Вот школьная фотография, которую мне дал Бас. Небрежным тоном он попросил взамен мою. Вот записка, которую он сунул в книгу. В ней говорится, что зеленый свитер подходит к цвету моих глаз. Он подписался буквой Б, и я тогда впервые поняла, что он предпочитает «Бас» «Себастьяну». Это прозвище, взятое из середины его имени. Многие голландские мальчики предпочитают середину имени началу.
Вот билет с нашего похода в кино. Тогда мы впервые смотрели фильм вместе. Я попросила лучшую подругу, Элсбет, пойти с нами. Дело в том, что я опасалась онеметь от смущения в присутствии Баса. Эта памятная вещь причиняет двойную боль, так как Элсбет я тоже потеряла – но по-другому.
Вот билет со второго фильма.
Вот бумажный платок, которым я стерла помаду в тот вечер, когда Бас впервые поцеловал меня.
Вот бумажный платок, которым я вытирала слезы в тот вечер, когда он сказал, что собирается поступить добровольцем в армию. Ему тогда исполнилось семнадцать. Вот его локон, который он дал мне за день до того, как отбыл. Это было на его прощальной вечеринке. Я тоже ему кое-что дала. Это был медальон с моей фотографией внутри. Вот почему я догадалась, что так делают и немецкие девушки. Я была тогда такой глупой.
Быстро закрыв дневник, я засовываю его подальше в ящик и прикрываю сверху одеждой. Я думаю о Басе. И мои мысли невольно возвращаются к Мириам Родвелдт. Я злюсь на себя за это. К чему впустую тратить время на размышления о пропавшей девушке? Я ничего о ней не знаю, и она только может довести меня до беды.

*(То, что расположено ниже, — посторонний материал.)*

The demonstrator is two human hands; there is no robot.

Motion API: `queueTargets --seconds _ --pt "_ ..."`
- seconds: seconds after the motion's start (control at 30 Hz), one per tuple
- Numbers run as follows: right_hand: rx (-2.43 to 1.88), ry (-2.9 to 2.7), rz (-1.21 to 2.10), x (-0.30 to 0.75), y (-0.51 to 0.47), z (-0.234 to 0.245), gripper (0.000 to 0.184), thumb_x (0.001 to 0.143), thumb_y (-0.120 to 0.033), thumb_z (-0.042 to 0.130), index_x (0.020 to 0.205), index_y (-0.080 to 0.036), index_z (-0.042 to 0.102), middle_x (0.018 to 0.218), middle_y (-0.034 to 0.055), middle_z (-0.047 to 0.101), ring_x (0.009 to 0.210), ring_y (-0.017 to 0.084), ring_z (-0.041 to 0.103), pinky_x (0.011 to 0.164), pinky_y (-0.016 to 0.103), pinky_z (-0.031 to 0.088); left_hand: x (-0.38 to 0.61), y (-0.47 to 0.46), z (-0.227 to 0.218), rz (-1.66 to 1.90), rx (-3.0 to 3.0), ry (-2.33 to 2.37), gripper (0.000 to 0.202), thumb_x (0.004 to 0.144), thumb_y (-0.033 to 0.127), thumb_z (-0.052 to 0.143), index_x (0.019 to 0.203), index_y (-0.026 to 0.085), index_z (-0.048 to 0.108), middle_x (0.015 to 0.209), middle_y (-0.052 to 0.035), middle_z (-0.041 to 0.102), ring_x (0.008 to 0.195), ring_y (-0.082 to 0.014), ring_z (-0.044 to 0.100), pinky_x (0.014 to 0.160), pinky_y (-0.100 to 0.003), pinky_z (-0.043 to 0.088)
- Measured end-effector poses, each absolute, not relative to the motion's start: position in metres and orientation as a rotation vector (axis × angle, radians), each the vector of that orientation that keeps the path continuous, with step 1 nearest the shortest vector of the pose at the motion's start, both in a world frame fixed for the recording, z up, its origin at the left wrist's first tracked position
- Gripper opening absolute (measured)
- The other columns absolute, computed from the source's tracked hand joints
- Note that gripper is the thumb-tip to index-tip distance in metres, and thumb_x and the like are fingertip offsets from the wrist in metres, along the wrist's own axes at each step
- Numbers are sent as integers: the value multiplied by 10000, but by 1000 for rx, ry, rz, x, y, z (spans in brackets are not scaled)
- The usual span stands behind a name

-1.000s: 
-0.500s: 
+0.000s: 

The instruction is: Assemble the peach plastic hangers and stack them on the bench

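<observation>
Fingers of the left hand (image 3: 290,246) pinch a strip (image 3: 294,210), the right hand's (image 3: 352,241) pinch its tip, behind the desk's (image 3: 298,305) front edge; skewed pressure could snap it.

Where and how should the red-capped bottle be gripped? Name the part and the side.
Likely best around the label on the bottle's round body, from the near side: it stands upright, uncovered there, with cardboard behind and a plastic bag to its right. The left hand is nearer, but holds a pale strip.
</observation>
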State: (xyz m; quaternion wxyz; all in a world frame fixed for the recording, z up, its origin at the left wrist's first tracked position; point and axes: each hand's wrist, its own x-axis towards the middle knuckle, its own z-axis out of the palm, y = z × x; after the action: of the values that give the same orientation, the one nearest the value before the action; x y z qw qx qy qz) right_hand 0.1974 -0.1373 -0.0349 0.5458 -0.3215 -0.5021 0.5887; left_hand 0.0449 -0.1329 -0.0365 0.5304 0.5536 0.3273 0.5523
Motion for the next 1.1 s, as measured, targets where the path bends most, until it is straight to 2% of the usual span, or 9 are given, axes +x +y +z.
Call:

Правда, одну вещь я знаю: журнал о кино лежит на полке в кладовой. Я почти уверена, что фотография, на которой она открыта, – кадр из «Волшебника из страны Оз». Это фильм о девочке, которую унесла буря и которая проснулась в сказочной стране. Мне ужасно хотелось его увидеть, но фильм еще не дошел до Голландии, когда началась война. Поэтому я так и не посмотрела «Волшебника из страны Оз». Но сейчас мне вспомнилось, как Джуди Гарленд пела в гостиной Баса, когда мы сидели на диване. Бас говорил, что любит меня, и мы смеялись и повторяли слова ее песни.
Бас согласился бы помочь фру Янссен, я в этом абсолютно уверена. Бас сказал бы, что это наш шанс сделать что-нибудь важное. Бас сделал бы из этого целое приключение. Бас добавил бы: «Ты, конечно, тоже решишься помочь ей. Девушка, которую я люблю, соглашается со всем, что я говорю». Потому что Бас ничего бы не знал о той девушке, которой я стала теперь.
А что бы я ответила? Я бы сказала: «Ты думаешь, я бы согласилась со всем, что ты говоришь? Ты так поглощен собой!» Или: «Мои родители зависят от меня, и я должна сделать так, чтобы все мы выжили». Или: «Теперь все изменилось, Бас. Ты не понимаешь».
Я бы все отдала, чтобы сказать ему хоть что-нибудь. Что угодно.
Не в моем стиле заниматься поисками пропавшей девушки. Пусть этим занимаются идеалисты – я же практична. Для такого поступка нужна надежда, а у меня ее давно нет. Мир безумен, и я не могу его изменить.